§ TASK OBJECTIVE: Everything below from the line with "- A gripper" through the line with "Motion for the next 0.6" should be copied exactly, and nothing else; leave out the pictures.

§ THE DATA:
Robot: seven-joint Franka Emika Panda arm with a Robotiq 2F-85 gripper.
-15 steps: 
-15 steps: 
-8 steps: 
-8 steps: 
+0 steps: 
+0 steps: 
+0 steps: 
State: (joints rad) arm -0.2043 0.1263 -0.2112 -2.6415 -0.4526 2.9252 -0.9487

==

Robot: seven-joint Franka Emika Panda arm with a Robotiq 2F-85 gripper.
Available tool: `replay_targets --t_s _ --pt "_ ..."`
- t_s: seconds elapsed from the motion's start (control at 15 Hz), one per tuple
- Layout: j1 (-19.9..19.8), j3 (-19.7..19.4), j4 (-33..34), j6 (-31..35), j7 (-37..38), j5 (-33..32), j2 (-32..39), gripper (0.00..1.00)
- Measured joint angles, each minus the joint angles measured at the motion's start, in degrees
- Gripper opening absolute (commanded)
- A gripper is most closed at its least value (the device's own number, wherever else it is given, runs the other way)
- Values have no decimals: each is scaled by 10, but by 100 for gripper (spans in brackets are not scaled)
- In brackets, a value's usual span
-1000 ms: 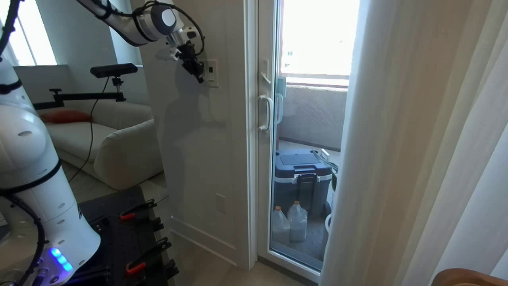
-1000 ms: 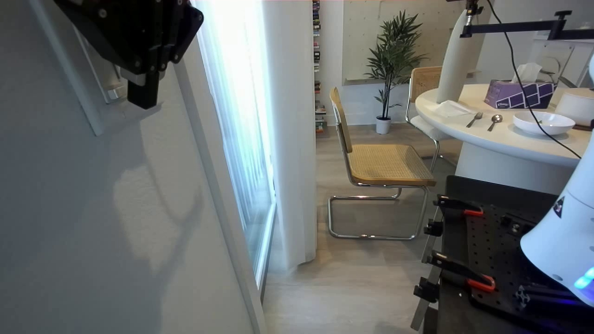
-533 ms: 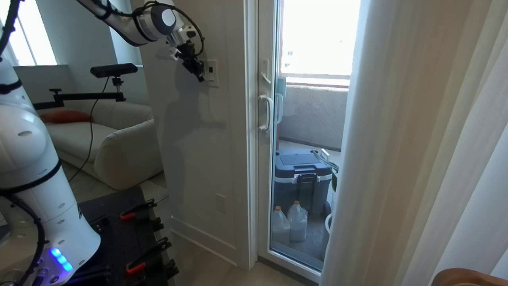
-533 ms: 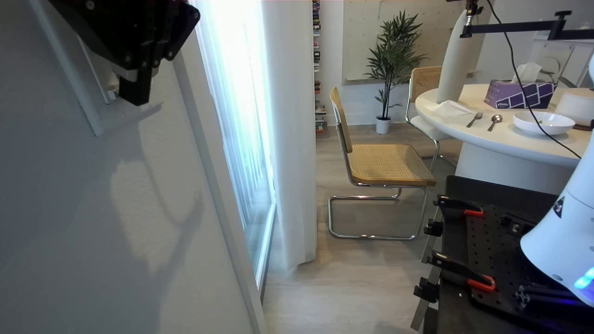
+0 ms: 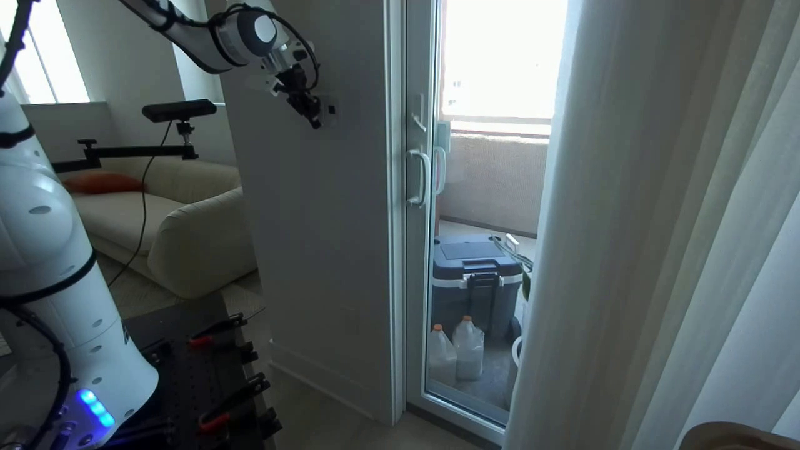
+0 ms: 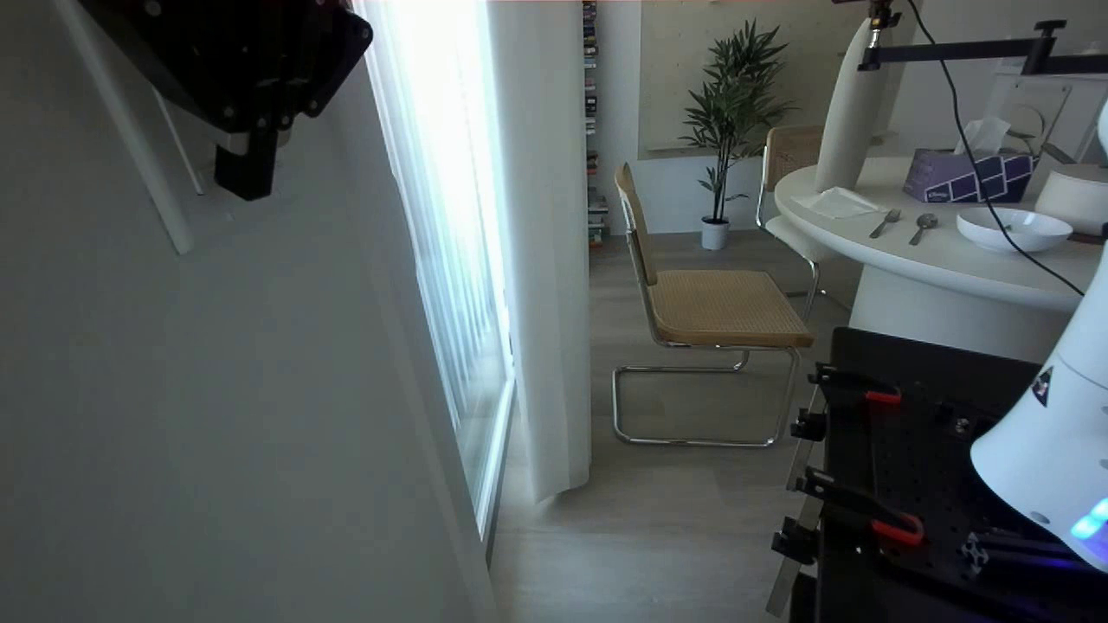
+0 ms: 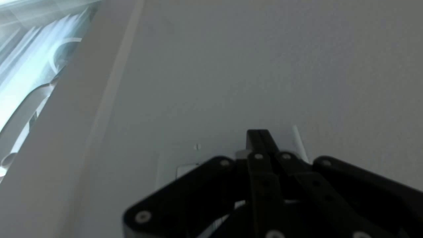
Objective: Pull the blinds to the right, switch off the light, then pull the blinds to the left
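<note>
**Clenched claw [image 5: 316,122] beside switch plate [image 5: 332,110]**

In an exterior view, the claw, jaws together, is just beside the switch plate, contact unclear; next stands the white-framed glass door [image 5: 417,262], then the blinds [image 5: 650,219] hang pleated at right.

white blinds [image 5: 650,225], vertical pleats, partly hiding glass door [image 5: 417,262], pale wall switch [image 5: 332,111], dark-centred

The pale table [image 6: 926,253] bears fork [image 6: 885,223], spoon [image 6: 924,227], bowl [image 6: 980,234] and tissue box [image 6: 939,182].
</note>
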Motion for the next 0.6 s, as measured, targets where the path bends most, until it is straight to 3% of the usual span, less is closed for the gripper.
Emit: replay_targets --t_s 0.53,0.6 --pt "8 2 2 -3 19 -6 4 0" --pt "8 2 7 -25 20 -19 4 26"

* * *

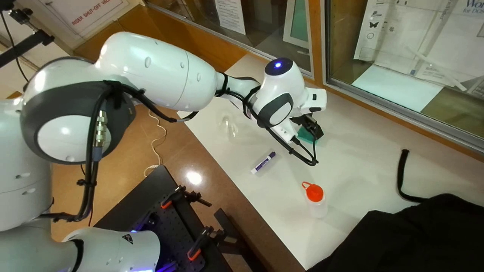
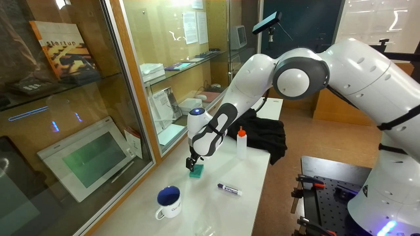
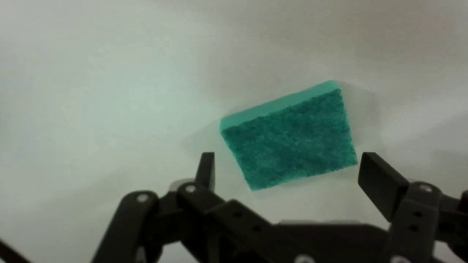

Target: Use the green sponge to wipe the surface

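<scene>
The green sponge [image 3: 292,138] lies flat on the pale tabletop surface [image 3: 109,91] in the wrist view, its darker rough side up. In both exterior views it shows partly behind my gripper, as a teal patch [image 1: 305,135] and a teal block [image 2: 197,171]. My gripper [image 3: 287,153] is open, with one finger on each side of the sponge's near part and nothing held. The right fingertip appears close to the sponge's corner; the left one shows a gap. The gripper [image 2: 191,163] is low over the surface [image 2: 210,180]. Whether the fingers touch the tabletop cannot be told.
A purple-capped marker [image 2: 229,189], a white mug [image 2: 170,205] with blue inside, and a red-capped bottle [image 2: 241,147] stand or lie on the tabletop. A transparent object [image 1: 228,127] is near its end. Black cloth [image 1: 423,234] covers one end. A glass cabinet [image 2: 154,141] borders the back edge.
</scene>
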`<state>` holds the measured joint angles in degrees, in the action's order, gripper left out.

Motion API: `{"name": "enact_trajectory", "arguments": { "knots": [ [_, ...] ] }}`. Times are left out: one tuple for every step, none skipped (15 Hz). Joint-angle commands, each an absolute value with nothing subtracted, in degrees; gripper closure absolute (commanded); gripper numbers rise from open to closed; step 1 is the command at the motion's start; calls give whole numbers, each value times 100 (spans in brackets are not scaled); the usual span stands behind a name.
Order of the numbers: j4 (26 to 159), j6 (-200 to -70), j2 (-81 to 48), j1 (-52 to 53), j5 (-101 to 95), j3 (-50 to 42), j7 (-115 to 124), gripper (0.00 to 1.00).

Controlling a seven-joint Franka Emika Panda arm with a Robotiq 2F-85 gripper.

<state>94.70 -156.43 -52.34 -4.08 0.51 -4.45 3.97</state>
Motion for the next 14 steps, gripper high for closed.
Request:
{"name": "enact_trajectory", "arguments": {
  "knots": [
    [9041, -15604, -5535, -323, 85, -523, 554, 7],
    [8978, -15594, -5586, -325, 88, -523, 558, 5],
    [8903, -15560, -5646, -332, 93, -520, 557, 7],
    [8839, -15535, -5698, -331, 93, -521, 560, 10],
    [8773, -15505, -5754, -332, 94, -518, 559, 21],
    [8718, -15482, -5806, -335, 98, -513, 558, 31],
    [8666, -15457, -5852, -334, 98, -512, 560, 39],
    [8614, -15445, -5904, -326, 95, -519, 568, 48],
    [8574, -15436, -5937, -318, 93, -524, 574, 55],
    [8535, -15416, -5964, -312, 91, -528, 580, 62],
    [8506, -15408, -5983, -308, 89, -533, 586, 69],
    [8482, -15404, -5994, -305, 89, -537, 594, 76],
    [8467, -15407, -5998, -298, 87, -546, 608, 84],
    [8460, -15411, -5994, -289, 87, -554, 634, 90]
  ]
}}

§ WRITTEN RESPONSE:
- A gripper is most closed at its least value (the device's own number, wherever else it is given, runs the other way)
- Values have no decimals: each is scaled by 10, but by 100 for gripper (spans in brackets are not scaled)
- In brackets, a value's usual span
-1000 ms: 
-1000 ms: 
-533 ms: 
-533 ms: 
+0 ms: 
+0 ms: 
+0 ms: 
Objective: Pull the blinds to the right, switch off the light, then pull the blinds to the left
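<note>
**Clenched claw [image 5: 316,122] beside switch plate [image 5: 332,110]**

In an exterior view, the claw, jaws together, is just beside the switch plate, contact unclear; next stands the white-framed glass door [image 5: 417,262], then the blinds [image 5: 650,219] hang pleated at right.

white blinds [image 5: 650,225], vertical pleats, partly hiding glass door [image 5: 417,262], pale wall switch [image 5: 332,111], dark-centred

The pale table [image 6: 926,253] bears fork [image 6: 885,223], spoon [image 6: 924,227], bowl [image 6: 980,234] and tissue box [image 6: 939,182].
</note>
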Motion for the next 0.6 s, as measured, targets where the path bends most, until it is straight to 3% of the usual span, less is closed for the gripper.

No more is needed to finish this exercise.